Wall Street, the GreekCritics of the President will be hard pressed this morning to find a point of argument on the labor front. November's Employment Situation Report offered decidedly good news. In our "Week Ahead" copy, we said this report should offer investors reason to buy or sell stocks for some time to come. However, while the near-term benefit for stocks is real, and this indicator is decidedly positive, we remain wary of late December/early January share ownership. We will outline the reason why in a near-term piece. For now, if you are looking for reason to be bearish post today's flurry, see Technical Analyst Steven Ferguson's last two articles found via this link.

Employment Report


Unemployment Rate

October's unemployment rate jumped into double-digits, reaching 10.2% and spurring harsh criticism of a president who inherited an economy on the downslide. Every dog has his day, but today the raving maniacs of political mind and of elephant bent would best stay silent. November's unemployment rate improved to 10%, giving Democrats at least a month to bask in the potential for economic recovery.
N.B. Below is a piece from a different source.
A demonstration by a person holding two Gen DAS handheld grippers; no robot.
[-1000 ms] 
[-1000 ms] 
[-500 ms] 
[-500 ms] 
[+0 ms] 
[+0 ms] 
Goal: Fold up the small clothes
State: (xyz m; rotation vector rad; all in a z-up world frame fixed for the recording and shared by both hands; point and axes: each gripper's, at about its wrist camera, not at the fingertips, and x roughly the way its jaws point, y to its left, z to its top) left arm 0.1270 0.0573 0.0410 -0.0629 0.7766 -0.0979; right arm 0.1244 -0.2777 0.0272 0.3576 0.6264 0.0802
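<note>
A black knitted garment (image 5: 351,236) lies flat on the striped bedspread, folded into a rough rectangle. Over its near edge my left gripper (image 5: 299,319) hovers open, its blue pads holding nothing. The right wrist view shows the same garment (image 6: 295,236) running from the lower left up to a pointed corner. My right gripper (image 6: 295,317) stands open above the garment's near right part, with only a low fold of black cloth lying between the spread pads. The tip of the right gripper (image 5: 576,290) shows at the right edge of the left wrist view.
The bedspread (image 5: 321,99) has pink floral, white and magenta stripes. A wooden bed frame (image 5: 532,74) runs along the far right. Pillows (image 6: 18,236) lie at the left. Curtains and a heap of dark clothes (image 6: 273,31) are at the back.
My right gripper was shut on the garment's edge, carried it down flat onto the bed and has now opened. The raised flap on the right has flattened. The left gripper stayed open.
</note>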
Economists surveyed by Bloomberg had been looking for an ongoing 10.2% unemployment rate for November, so the market found itself a positive surprise.

Nonfarm Payrolls

This data was simply fantastic, at least on the surface. Nonfarm Payrolls showed a net shedding of only 11,000 jobs in November, versus the economists' consensus forecast for -100K. The improved rate of decline compared against October's revised rate of -111,000 (improved from -190K). The data also matched well against a prior three-month average rate of loss of 135K. Thus, the market found further reason to celebrate this morning.
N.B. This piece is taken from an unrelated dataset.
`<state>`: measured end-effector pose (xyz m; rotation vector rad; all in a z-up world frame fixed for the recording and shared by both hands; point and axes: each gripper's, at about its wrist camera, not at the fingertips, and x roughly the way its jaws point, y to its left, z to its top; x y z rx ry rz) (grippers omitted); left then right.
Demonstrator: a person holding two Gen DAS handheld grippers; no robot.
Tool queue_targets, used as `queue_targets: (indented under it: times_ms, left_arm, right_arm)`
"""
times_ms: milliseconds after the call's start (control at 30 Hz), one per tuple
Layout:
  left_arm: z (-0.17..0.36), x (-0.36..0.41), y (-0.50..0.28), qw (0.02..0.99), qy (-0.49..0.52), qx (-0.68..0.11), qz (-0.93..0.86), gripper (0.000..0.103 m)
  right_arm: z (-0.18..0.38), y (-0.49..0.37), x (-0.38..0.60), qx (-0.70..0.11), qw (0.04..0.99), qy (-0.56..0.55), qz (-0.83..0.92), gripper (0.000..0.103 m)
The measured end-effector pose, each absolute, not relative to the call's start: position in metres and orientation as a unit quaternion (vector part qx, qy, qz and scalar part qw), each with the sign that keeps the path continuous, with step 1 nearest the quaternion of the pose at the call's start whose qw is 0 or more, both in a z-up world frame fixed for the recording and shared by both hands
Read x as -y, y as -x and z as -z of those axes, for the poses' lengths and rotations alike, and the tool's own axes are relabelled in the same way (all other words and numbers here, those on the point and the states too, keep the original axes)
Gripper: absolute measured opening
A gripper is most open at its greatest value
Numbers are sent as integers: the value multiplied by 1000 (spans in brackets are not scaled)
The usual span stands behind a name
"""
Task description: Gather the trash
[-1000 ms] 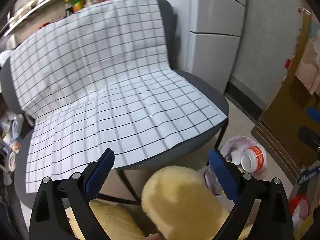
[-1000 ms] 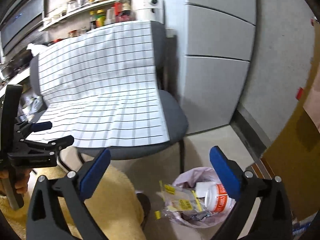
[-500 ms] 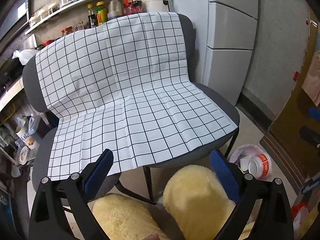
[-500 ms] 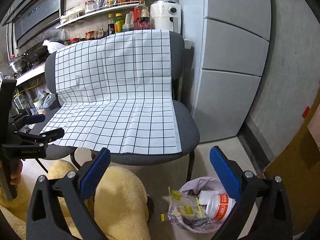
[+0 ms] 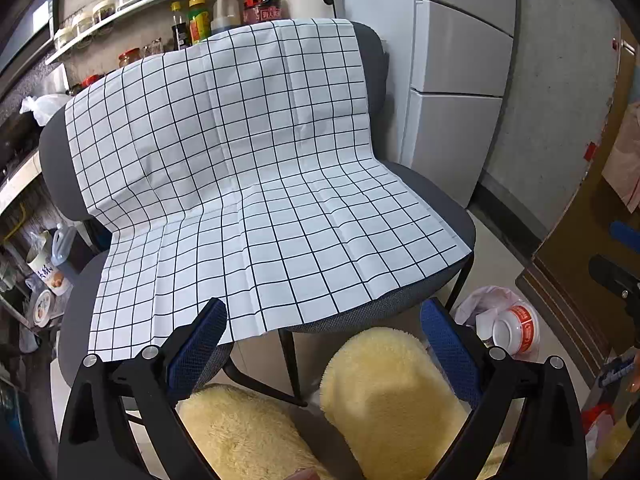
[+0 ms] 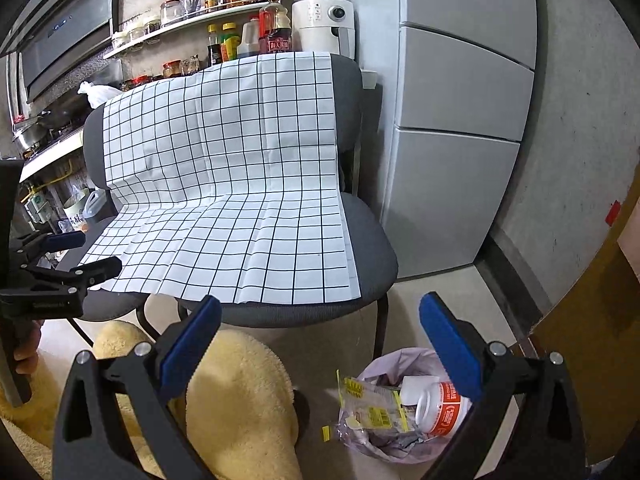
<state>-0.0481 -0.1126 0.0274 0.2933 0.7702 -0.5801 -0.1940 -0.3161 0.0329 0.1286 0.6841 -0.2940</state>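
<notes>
Both grippers have pulled back and tilted up since a moment ago, so more of the chair (image 5: pixel 424 200) and kitchen shelf (image 6: pixel 188 20) shows. A white grid-patterned cloth (image 5: pixel 256 184) drapes the chair. Beside its right legs, on the floor, sits a trash bag (image 6: pixel 384 450), open, holding a white jar with an orange label (image 6: pixel 440 404) and crumpled clear wrappers (image 6: pixel 370 408). The left gripper (image 5: pixel 324 340) and right gripper (image 6: pixel 320 336) both gape wide, holding nothing.
</notes>
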Motion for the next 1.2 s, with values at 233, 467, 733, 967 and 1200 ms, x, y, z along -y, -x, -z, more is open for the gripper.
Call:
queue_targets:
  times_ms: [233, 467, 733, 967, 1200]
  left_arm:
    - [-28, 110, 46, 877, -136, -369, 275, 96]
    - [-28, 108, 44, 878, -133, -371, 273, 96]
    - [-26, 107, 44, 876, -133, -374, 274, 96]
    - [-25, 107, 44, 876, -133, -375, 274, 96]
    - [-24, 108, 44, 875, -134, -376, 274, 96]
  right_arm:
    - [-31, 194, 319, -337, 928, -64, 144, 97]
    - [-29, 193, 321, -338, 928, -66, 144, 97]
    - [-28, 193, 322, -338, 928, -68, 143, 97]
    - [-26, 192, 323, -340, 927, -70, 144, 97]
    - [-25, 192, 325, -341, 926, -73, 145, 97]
Continued losses in Manufacturing (-41K) and Construction (-27K) were offset by enthusing gains in important first-mover areas. Temporary Employment, where businesses first look for new help, improved by 52K. Since September, improving "temporary help" demand has led to the net hiring of 117K Americans. This news perhaps offers a starting point for consideration of the shares of employment firms Robert Half (NYSE: RHI), Korn Ferry Int'l (NYSE: KFY), Manpower (NYSE: MAN) and Monster World Wide (NYSE: MWW). Professional and Business Services, within which Temporary Employment is categorized, improved by 86K.

More good news...

We also found reason for cheer within the bad news bits. While Manufacturing and Construction continued to shed jobs, they did so at a significantly slower pace than seen through the first six months of the year.
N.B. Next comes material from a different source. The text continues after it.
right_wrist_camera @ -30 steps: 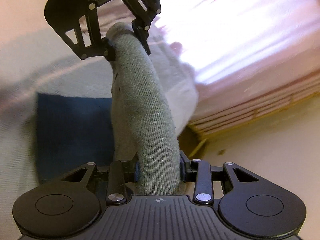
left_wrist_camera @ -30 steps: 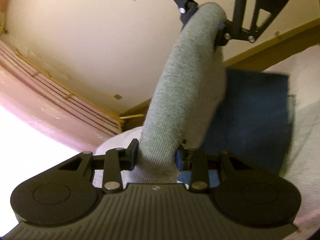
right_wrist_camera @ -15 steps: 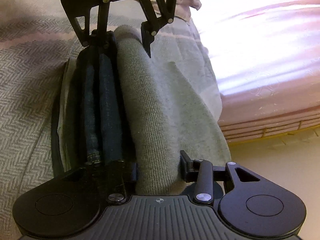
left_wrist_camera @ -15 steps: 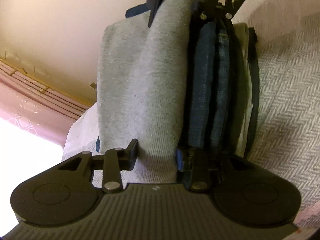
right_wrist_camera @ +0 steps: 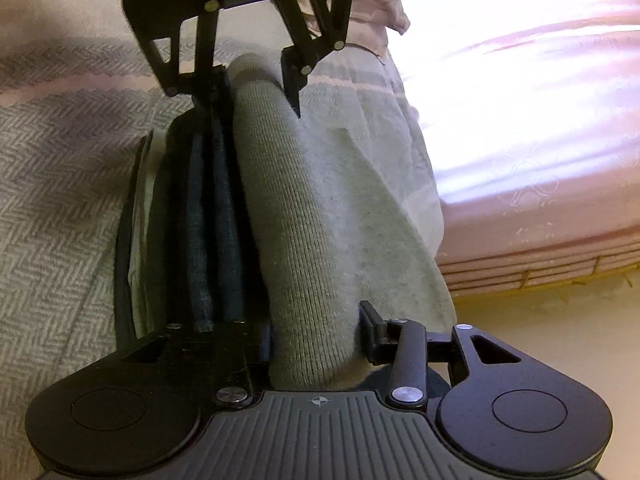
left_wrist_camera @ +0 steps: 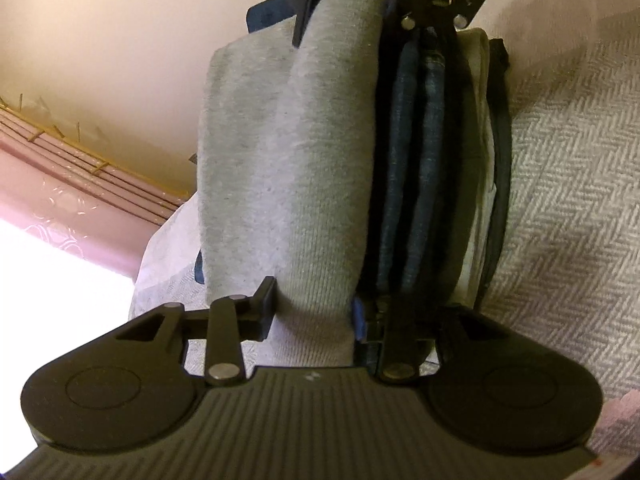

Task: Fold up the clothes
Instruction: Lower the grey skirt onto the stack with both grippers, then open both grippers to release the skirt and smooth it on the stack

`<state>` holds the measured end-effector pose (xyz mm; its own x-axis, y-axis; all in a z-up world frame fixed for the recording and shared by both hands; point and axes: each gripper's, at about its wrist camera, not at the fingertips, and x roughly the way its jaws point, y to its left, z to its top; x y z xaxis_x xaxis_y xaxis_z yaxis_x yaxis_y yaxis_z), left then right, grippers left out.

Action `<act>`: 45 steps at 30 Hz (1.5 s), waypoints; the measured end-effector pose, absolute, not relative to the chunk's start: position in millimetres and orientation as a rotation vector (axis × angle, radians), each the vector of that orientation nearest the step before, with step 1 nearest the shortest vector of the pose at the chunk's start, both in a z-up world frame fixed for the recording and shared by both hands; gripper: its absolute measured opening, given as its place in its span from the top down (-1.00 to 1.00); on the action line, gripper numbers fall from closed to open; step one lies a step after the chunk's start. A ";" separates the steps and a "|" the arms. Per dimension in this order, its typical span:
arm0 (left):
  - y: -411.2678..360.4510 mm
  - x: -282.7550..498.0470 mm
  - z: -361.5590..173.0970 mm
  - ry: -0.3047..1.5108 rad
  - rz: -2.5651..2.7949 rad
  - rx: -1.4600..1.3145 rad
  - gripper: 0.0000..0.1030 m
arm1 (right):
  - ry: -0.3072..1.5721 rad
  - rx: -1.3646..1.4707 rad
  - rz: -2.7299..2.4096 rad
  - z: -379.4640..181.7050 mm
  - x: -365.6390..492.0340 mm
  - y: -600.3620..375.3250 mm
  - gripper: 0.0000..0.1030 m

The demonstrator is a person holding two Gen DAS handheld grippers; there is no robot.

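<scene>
A folded grey knit garment (left_wrist_camera: 288, 168) is stretched between my two grippers, which face each other. My left gripper (left_wrist_camera: 314, 308) is shut on its near end, and my right gripper (left_wrist_camera: 352, 8) grips the far end. In the right wrist view the same garment (right_wrist_camera: 304, 216) runs from my right gripper (right_wrist_camera: 316, 332) up to the left gripper (right_wrist_camera: 256, 84). The garment lies pressed against a stack of folded clothes with blue jeans (left_wrist_camera: 416, 160) in it. One finger of each gripper sits between the grey garment and the jeans (right_wrist_camera: 212, 220).
The stack rests on a grey herringbone bed cover (left_wrist_camera: 560, 180), also in the right wrist view (right_wrist_camera: 60, 200). A pink mattress (right_wrist_camera: 520, 120) lies beyond the cover's edge. Cream floor (left_wrist_camera: 100, 60) shows past the bed.
A second ago the grey garment hung in the air over a blue cloth. Both grippers have brought it down against the stack of folded clothes; little has moved in the last half second.
</scene>
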<state>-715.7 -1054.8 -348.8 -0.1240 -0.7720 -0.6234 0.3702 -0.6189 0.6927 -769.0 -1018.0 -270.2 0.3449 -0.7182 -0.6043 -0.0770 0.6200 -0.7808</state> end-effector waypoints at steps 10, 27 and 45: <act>-1059.9 -725.2 -353.8 -0.541 -1.815 1.384 0.38 | 1.081 -0.743 -0.552 -270.6 -773.2 -987.1 0.25; -1063.0 -723.1 -349.9 -0.461 -1.788 1.369 0.30 | 1.053 -0.739 -0.536 -273.6 -779.9 -983.7 0.26; -1042.0 -708.1 -286.6 -0.167 -1.876 1.250 0.29 | 1.059 -0.285 -0.735 -238.4 -834.7 -983.0 0.21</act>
The Average Workweek improved to 33.2 hours, up from 33.0. As this metric rises, demand for new jobs should be exponentially spurred. We say this due to our view that panic led layoffs to excessive rates versus historical recessionary firings. Thus, employers should find themselves short of help on very little demand increase.

Under-Employment

We typically like to look at the UnderEmployment Rate as well here. Those working part-time jobs who would prefer working full-time, or had to take part-time work due to the loss of full-time jobs or hours cut, stayed steady at about 9.2 million. As demand for part-time work rises, pressure increases on the poorest of Americans. This is because many of these folks only qualify for part-time work, and now have a more difficult time finding jobs that fit their skillset.

The government also breaks out those who have been unemployed for a long period into two categories, but does not include them in the unemployment rate. We know better though... If we include the "Marginally Attached" workforce in the unemployment count, UnderEmployment sits at 16.3%. Marginally Attached workers are those who have not sought a job in the past four weeks. Discouraged workers are those who believe they simply cannot find work now.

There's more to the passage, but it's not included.